→ Aim of the exercise:
Write the data below out exactly as it stands. Do not include the pictures.

→ Recorded data:
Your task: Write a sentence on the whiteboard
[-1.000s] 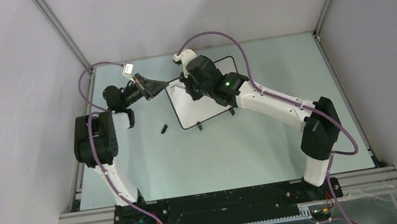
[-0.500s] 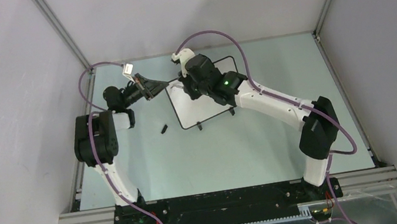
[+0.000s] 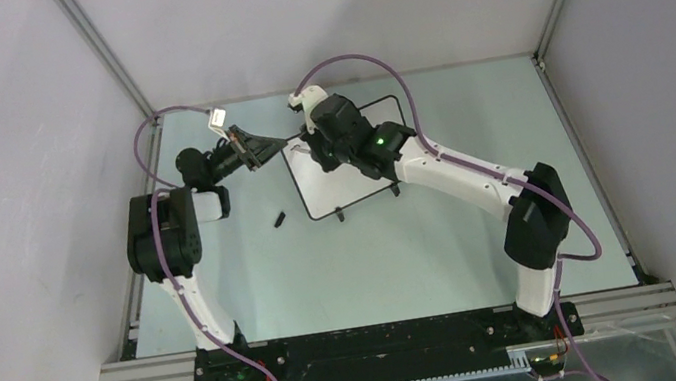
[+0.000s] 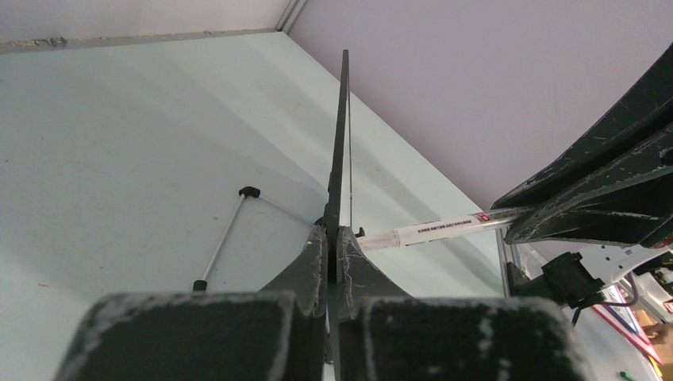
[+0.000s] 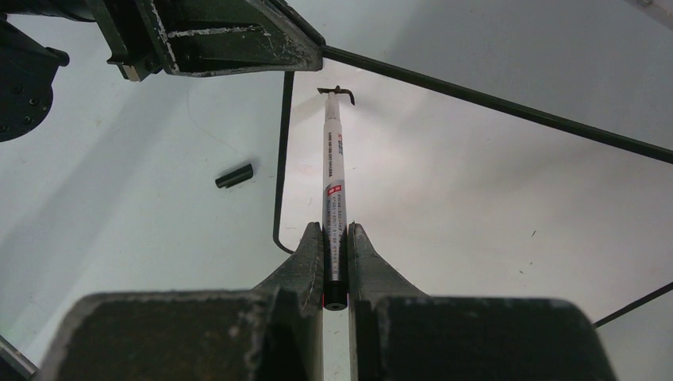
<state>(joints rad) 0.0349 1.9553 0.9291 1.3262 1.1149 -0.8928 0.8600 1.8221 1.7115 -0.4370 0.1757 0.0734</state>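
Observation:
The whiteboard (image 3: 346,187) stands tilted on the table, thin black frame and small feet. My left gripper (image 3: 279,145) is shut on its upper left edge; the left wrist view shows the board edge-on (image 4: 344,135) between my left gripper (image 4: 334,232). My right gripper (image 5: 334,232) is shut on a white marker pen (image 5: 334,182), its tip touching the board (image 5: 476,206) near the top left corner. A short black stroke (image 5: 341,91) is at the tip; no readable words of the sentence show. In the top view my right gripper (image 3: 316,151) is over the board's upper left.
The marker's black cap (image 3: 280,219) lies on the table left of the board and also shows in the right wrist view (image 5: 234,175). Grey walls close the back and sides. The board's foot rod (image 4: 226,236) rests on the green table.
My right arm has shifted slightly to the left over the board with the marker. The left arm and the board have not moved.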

→ Exercise solution:
Your task: Write a sentence on the whiteboard
[-1.000s] 
[-0.500s] 
[+0.000s] 
[+0.000s] 
[+0.000s] 
<state>(joints rad) 0.0349 1.9553 0.9291 1.3262 1.1149 -0.8928 0.8600 1.8221 1.7115 -0.4370 0.1757 0.0734</state>
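Observation:
The whiteboard (image 3: 346,187) stands tilted on the table, thin black frame and small feet. My left gripper (image 3: 279,145) is shut on its upper left edge; the left wrist view shows the board edge-on (image 4: 344,135) between my left gripper (image 4: 334,232). My right gripper (image 5: 334,232) is shut on a white marker pen (image 5: 334,182), its tip touching the board (image 5: 476,206) near the top left corner. A short black stroke (image 5: 341,91) is at the tip; no readable words of the sentence show. In the top view my right gripper (image 3: 316,151) is over the board's upper left.
The marker's black cap (image 3: 280,219) lies on the table left of the board and also shows in the right wrist view (image 5: 234,175). Grey walls close the back and sides. The board's foot rod (image 4: 226,236) rests on the green table.
My right arm has shifted slightly to the left over the board with the marker. The left arm and the board have not moved.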

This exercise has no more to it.